» AIM OF THE TASK
Pick out the lines below that contain the string "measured" and copy them all.

» DATA SEGMENT
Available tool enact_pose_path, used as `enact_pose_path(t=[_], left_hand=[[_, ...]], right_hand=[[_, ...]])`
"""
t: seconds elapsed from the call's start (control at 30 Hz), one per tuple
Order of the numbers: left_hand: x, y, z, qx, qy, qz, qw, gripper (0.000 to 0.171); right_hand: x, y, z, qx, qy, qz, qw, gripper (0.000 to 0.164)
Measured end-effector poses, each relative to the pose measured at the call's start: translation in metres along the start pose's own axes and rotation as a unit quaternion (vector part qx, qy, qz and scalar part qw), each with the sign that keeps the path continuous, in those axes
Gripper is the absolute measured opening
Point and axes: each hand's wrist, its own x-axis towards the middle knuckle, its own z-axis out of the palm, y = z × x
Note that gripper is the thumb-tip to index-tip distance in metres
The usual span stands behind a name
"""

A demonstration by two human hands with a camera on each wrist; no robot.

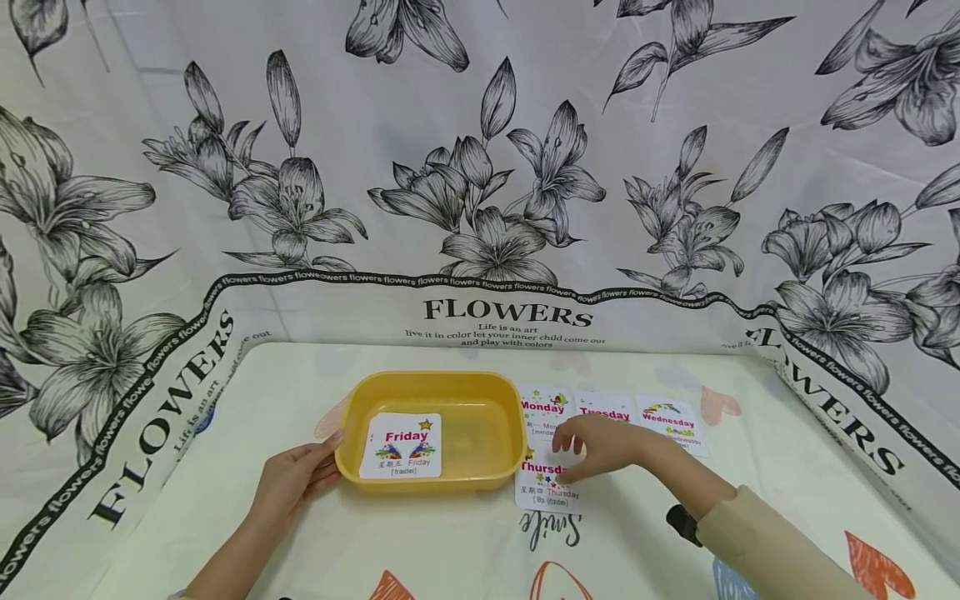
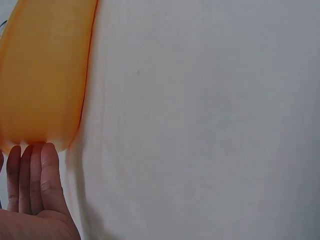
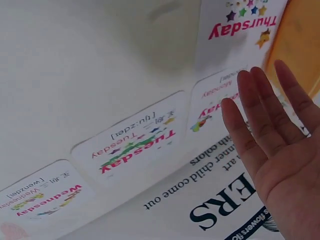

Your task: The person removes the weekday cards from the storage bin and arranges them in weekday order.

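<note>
My left hand (image 1: 296, 475) holds the yellow plastic tray (image 1: 480, 477) at its left end, thumb at the rim. In the left wrist view the fingers (image 2: 50, 170) lie straight against the tray's outer wall. A Friday card (image 1: 401, 446) lies inside, on the left part of the tray. My right hand (image 1: 600, 446) is over the Thursday card (image 1: 543, 496), just right of the tray, and partly covers it. Its fingers are spread and relaxed in the right wrist view, with nothing between them and the thumb.
Behind the Thursday card is a row of a Monday card (image 1: 543, 402), a Tuesday card (image 3: 132, 135) and a Wednesday card (image 1: 667, 417). The light tablecloth (image 1: 450, 550) has printed hearts. A flower-printed curtain (image 1: 487, 233) stands behind and at both sides.
</note>
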Motion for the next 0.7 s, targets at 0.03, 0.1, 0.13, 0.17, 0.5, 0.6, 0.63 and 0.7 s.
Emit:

» EXERCISE SOLUTION
Measured end-effector poses, each relative to the pose measured at the call's start: translation in metres along the start pose's own axes and rotation as a unit quaternion (vector part qx, qy, qz and scalar part qw), each with the sign that keeps the path continuous, in those axes
Gripper is the absolute measured opening

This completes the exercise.